Action item
Copy the lines below exactly. Start at the first and finish with the line containing "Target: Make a".

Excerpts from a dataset
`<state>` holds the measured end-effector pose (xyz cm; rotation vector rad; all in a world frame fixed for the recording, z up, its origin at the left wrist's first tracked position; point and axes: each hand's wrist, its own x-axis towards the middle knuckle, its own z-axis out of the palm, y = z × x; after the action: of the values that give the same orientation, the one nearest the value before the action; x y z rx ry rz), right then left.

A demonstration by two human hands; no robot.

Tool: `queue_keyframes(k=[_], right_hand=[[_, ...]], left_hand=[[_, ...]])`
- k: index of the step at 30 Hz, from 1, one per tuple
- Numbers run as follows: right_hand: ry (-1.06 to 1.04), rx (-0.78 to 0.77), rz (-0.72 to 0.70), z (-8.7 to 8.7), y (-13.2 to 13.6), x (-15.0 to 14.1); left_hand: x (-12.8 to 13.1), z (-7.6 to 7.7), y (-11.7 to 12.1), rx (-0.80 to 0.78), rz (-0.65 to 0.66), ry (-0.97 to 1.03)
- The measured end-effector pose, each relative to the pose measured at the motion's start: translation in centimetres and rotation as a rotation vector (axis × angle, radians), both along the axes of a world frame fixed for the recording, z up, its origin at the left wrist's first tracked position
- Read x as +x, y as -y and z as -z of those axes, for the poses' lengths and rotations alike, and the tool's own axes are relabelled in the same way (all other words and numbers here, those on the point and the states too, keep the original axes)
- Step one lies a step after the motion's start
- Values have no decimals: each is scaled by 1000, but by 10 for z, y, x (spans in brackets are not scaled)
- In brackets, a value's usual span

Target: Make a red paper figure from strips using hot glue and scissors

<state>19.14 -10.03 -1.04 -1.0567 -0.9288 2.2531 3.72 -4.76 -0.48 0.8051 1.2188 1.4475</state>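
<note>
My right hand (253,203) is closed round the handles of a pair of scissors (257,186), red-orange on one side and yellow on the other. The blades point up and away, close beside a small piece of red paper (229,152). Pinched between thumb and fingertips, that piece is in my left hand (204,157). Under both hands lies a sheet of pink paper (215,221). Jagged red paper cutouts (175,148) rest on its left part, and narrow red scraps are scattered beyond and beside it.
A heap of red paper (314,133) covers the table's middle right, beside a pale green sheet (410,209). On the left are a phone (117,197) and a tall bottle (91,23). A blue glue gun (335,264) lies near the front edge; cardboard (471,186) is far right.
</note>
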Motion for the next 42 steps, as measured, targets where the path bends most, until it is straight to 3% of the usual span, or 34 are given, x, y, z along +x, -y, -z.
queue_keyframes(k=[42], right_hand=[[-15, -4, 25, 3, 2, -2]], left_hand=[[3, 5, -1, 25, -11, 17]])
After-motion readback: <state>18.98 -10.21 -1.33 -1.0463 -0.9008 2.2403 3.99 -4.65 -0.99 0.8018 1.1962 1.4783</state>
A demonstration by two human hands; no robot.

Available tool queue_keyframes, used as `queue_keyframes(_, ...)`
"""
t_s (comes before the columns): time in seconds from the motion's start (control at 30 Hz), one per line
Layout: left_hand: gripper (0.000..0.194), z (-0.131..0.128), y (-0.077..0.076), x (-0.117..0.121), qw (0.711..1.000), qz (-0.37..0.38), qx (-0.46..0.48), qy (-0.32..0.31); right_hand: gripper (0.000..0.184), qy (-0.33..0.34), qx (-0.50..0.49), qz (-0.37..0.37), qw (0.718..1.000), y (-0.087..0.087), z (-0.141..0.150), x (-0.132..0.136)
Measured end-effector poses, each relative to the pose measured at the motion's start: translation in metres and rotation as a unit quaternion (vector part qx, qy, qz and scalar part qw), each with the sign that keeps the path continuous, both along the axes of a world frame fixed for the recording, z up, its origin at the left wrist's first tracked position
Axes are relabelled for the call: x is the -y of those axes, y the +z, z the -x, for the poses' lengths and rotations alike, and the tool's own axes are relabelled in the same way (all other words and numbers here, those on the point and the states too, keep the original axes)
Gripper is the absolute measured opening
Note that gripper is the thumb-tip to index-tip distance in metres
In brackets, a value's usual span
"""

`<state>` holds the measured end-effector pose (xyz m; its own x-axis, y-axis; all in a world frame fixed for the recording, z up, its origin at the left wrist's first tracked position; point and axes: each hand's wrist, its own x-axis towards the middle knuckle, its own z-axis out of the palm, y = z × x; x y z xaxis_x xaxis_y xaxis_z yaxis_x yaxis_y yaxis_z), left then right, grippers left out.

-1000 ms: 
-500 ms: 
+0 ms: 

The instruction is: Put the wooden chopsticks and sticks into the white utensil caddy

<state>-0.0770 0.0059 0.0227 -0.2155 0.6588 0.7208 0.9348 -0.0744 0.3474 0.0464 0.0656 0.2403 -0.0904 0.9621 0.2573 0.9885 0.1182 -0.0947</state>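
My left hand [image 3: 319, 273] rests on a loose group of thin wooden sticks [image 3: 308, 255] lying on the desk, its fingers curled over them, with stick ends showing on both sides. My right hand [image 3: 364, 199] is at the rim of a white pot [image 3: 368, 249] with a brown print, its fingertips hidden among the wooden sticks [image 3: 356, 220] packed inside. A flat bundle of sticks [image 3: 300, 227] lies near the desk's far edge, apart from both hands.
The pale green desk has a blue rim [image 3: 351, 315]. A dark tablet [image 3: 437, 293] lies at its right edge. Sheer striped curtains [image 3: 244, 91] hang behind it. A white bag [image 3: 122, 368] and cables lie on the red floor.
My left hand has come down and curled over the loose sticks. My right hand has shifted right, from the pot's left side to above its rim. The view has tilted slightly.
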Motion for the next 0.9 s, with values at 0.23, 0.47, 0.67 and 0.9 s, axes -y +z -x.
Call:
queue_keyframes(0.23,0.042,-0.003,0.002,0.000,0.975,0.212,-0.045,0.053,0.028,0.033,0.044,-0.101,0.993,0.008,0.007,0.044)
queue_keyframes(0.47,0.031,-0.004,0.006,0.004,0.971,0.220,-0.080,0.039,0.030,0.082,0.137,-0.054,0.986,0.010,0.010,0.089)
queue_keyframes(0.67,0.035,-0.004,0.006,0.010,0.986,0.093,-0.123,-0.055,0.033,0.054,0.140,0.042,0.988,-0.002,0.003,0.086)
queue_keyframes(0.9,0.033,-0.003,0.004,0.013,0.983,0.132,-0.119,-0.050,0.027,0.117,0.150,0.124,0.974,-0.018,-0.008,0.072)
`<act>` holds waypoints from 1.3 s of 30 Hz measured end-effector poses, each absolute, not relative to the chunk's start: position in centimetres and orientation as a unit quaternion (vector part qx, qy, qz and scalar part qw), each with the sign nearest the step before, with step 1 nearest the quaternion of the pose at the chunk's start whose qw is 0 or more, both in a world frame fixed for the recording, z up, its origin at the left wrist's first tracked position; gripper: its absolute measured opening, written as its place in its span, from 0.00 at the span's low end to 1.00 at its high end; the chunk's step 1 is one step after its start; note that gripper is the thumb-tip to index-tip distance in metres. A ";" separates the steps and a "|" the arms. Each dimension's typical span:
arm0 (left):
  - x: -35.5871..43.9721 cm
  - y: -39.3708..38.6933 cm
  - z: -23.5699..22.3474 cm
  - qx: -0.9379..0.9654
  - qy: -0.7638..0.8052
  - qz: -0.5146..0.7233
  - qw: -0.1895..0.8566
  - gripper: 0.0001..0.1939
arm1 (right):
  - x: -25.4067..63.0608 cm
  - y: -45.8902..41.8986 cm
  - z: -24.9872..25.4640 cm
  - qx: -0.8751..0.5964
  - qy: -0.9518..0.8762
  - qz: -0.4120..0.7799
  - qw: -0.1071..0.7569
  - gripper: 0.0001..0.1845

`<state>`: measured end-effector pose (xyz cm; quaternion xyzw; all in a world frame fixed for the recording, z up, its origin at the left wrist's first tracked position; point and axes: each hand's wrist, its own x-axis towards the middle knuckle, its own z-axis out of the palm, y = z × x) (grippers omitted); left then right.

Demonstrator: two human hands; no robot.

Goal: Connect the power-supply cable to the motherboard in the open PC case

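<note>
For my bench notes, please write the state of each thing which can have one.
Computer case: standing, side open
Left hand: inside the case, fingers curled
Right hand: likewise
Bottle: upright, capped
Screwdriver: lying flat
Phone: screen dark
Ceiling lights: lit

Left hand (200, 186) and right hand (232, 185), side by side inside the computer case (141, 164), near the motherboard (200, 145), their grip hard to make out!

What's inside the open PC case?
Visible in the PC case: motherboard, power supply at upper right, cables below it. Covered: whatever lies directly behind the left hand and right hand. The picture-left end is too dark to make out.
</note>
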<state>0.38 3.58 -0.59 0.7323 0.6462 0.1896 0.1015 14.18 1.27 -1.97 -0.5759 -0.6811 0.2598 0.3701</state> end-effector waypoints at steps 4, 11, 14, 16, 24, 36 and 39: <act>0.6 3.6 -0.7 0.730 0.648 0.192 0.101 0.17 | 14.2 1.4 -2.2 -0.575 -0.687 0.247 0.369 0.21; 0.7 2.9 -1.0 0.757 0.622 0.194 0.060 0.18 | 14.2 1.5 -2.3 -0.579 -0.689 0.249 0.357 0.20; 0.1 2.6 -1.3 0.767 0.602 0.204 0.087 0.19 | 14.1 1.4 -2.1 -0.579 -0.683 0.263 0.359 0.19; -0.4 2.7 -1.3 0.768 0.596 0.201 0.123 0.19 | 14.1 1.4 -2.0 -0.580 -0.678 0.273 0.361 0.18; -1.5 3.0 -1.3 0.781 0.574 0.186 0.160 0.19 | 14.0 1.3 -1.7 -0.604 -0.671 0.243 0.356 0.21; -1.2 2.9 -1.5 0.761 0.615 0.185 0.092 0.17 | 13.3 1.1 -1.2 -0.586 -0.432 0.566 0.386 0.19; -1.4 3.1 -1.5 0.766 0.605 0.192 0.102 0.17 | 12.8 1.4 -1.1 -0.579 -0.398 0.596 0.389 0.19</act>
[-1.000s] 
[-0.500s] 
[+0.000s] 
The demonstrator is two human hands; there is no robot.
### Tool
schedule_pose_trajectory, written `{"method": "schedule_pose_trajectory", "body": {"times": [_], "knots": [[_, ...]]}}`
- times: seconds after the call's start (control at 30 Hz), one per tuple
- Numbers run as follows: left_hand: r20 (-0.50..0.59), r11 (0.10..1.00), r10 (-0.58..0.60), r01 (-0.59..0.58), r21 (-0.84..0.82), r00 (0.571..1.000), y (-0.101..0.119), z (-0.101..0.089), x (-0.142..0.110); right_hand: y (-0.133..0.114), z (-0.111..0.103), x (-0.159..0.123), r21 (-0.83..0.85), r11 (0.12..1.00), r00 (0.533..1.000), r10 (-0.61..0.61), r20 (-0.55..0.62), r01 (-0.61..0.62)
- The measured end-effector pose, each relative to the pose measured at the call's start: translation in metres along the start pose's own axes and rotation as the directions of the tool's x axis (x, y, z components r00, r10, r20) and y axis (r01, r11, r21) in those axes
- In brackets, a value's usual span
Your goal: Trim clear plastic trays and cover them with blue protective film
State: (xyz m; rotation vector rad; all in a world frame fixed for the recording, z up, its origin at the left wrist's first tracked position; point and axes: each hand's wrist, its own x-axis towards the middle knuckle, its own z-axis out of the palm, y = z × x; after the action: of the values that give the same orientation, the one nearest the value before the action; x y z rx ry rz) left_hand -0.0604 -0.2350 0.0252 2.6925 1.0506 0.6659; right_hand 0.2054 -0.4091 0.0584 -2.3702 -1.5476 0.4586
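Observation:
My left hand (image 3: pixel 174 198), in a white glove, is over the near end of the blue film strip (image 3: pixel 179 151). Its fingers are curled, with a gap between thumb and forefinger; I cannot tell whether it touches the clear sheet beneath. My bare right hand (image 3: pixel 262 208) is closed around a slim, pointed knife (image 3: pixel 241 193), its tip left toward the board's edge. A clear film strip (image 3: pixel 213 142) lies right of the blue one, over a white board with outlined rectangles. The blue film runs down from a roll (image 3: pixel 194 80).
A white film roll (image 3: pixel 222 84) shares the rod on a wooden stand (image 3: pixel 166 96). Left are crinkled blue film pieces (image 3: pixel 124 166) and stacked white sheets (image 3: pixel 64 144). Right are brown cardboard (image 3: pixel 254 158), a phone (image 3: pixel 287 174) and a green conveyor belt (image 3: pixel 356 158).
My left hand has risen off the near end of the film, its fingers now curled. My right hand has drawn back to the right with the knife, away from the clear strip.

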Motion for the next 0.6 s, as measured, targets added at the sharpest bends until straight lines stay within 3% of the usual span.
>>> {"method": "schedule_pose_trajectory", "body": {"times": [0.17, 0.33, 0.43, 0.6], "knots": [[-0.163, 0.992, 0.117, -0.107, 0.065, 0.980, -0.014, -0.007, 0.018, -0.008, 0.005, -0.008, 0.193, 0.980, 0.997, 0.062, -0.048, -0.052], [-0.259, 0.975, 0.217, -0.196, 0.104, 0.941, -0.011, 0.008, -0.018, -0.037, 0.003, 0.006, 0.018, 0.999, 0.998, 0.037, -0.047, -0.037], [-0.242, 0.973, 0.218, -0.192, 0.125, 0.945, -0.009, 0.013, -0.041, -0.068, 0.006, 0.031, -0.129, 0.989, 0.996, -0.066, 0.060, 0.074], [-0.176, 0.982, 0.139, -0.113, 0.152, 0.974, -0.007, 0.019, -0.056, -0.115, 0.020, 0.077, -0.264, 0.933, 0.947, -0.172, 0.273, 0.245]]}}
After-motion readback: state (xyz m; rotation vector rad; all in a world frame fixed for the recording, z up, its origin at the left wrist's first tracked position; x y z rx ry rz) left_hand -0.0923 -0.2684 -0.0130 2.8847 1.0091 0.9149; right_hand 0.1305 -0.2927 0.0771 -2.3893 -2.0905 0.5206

Exercise solution
`<state>` holds the measured end-effector pose (xyz cm; rotation vector rad; all in a world frame fixed for the recording, z up, its origin at the left wrist's first tracked position; point and axes: each hand's wrist, its own x-axis towards the middle knuckle, its own z-axis out of the palm, y = z × x; after the action: of the values that give the same orientation, the one nearest the value before the action; x y z rx ry rz), right then left.

A demonstration by two human hands; no robot.

Tool: `queue_keyframes(k=[_], right_hand=[[_, ...]], left_hand=[[_, ...]])`
- k: index of the step at 30 Hz, from 1, one per tuple
- Numbers run as follows: right_hand: ry (-1.06 to 1.04), rx (-0.78 to 0.77), rz (-0.72 to 0.70), z (-8.7 to 8.7), y (-13.2 to 13.6), x (-15.0 to 14.1); left_hand: x (-12.8 to 13.1), z (-7.6 to 7.7), y (-11.7 to 12.1), rx (-0.80 to 0.78), rz (-0.65 to 0.66), ry (-0.97 to 1.03)
- The measured end-effector pose, each relative to the pose measured at the motion's start: translation in centimetres and rotation as a rotation vector (axis × angle, radians), both along the axes of a world frame fixed for the recording, z up, its origin at the left wrist's first tracked position
- Read x as +x, y as -y and z as -z of those axes, for the poses' lengths and rotations alike, and the tool's own axes are relabelled in the same way (all other words and numbers here, those on the point and the states too, keep the original axes)
- Step one lies a step after the motion's start
- Values have no decimals: each is scaled by 1000, but by 10 for z, y, x (spans in brackets are not scaled)
- In brackets, a value's usual span

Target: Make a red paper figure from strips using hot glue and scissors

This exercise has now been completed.